GPU-friendly and Linearly Convergent First-order Methods for Certifying Optimal \(k\)-sparse GLMs

Conference: ICML2025
arXiv: 2603.01306
Code: To be confirmed
Area: Others
Keywords: Sparse GLM, perspective relaxation, branch-and-bound, linear convergence, GPU acceleration, dual gap restart, proximal methods

TL;DR

Proposes GPU-friendly and linearly convergent first-order methods.

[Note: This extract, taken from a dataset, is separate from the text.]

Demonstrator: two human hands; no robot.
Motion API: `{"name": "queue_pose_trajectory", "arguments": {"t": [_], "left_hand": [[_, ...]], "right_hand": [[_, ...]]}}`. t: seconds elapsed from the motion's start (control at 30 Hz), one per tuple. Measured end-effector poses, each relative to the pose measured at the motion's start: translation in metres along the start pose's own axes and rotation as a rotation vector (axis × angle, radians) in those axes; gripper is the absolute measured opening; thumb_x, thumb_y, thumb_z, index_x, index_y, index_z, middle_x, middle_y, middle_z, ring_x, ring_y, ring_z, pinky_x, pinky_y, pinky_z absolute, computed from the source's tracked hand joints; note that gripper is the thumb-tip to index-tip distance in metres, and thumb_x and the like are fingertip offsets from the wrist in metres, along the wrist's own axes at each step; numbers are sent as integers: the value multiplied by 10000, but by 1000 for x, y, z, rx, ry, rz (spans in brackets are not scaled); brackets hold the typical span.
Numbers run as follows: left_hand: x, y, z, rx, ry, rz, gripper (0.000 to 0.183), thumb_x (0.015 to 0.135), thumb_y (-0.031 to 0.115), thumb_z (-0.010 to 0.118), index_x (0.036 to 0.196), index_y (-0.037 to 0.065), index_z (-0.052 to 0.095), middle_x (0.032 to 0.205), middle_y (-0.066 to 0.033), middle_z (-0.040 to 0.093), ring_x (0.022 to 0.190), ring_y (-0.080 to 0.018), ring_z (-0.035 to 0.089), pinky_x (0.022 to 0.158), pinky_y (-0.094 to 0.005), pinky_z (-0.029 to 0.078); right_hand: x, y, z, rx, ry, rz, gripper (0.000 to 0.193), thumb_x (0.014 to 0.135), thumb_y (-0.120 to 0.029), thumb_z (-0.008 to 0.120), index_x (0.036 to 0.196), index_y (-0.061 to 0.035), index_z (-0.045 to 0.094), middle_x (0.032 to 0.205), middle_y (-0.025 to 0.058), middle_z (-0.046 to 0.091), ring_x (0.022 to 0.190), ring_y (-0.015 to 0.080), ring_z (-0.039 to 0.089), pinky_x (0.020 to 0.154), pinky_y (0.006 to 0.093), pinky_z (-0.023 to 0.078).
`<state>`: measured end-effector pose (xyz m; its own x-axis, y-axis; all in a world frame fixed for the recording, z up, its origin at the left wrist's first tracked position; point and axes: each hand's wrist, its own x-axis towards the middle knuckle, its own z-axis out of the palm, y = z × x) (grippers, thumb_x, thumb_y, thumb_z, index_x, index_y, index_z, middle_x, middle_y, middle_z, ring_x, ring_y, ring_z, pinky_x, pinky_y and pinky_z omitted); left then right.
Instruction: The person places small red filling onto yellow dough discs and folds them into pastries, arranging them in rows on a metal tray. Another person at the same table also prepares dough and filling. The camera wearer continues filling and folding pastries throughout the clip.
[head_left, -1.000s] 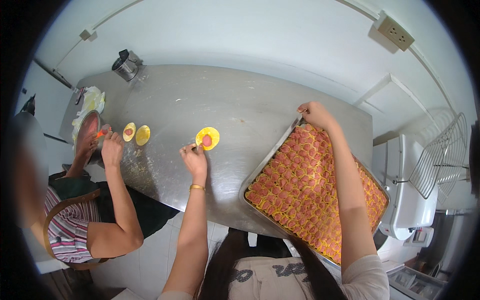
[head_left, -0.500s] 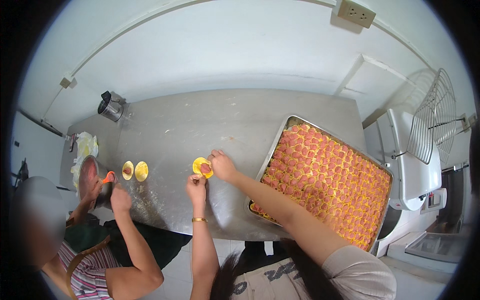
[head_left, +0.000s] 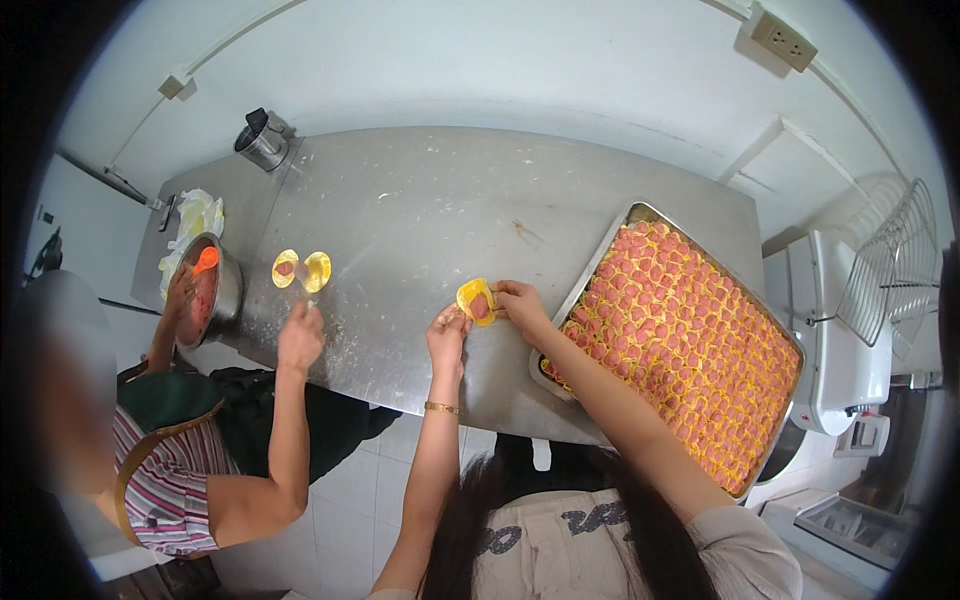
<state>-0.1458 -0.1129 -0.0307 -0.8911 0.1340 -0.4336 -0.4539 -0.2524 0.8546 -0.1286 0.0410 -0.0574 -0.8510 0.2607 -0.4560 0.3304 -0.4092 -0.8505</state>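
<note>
A round yellow dumpling wrapper (head_left: pixel 466 291) with a lump of pink meat filling (head_left: pixel 480 306) on it sits between my two hands, near the front of the steel table. My left hand (head_left: pixel 447 334), a gold bracelet at its wrist, pinches the wrapper's lower left edge. On the opposite side, the fingers of my right hand (head_left: pixel 523 308) grip its right edge. The wrapper is partly curled up around the filling. To my right, a large metal tray (head_left: pixel 583 287) is packed with rows of open-topped dumplings (head_left: pixel 680 350) showing pink filling.
At left, a co-worker's hand (head_left: pixel 301 337) is by two yellow wrappers (head_left: pixel 317 273), one bearing filling. The co-worker's other hand (head_left: pixel 181 290) is at a metal bowl (head_left: pixel 230 290) of pink filling, near an orange-handled tool (head_left: pixel 206 259). A metal cup (head_left: pixel 263 150) stands far left.
My hands have shifted from above and below the wrapper to its two sides, and its edge is curling up. The co-worker's hand has moved from the bowl to the wrappers. The view has shifted.
</note>
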Motion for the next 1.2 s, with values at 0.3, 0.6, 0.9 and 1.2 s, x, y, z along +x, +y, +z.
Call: {"name": "queue_pose_trajectory", "arguments": {"t": [0.3, 0.6, 0.9, 1.2], "left_hand": [[3, -14, -5, 251, -125, 156, 223, 873, 26, 624, 1094, 8, 623, 1024, -41, 645, 906, -105, 604, 798, -222, 483], [-7, 6, 2, -145, -177, -3, 71, 880, 82, 646, 879, 75, 576, 896, -8, 611, 789, -83, 587, 732, -237, 522], [-35, 22, 22, -139, -256, 89, 144, 885, 47, 619, 1001, 56, 535, 998, -32, 589, 892, -93, 583, 768, -267, 522], [-42, 22, 10, 53, -285, 62, 202, 846, 16, 655, 1030, 6, 572, 1142, -90, 590, 1016, -148, 579, 841, -296, 502]], "right_hand": [[-14, -8, 2, -476, -12, -198, 281, 792, -3, 637, 1065, 61, 636, 952, 90, 649, 836, 122, 601, 690, 254, 510], [-34, -34, 0, 84, -33, -46, 241, 792, 2, 627, 1030, 12, 592, 956, 51, 630, 869, 144, 608, 778, 256, 490], [-58, -52, 5, -233, 32, -324, 194, 779, 25, 654, 970, 21, 621, 921, 49, 648, 865, 137, 613, 801, 261, 492], [-77, -56, -5, -239, -70, -391, 231, 730, -28, 700, 953, 11, 654, 847, 49, 675, 798, 151, 641, 732, 286, 512]]}}
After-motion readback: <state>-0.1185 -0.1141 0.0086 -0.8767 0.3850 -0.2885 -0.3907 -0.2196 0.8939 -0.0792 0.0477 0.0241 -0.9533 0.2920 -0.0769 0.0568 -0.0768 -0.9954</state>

Through composite reformulation and a dual gap restart strategy, the perspective relaxation solving is accelerated by 1-2 orders of magnitude, enabling optimality certification for large-scale sparse GLMs.

Background & Motivation

  • Sparse GLMs are core tools in machine learning and statistics, widely applied in high-stakes scenarios such as healthcare and finance, which demand certifiable global optimal solutions rather than approximations.
  • The problem is essentially an NP-hard \(\ell_0\)-constrained optimization, and the standard method is the branch-and-bound (BnB) framework.
  • The core bottleneck of BnB lies in the lower bound computation at each node: the standard big-M relaxation is too loose, while the perspective relaxation is tighter but computationally expensive to solve.
  • Interior point methods (IPMs) for solving the perspective relaxation suffer from cubic complexity, cannot be parallelized on GPUs, and do not support warm-start.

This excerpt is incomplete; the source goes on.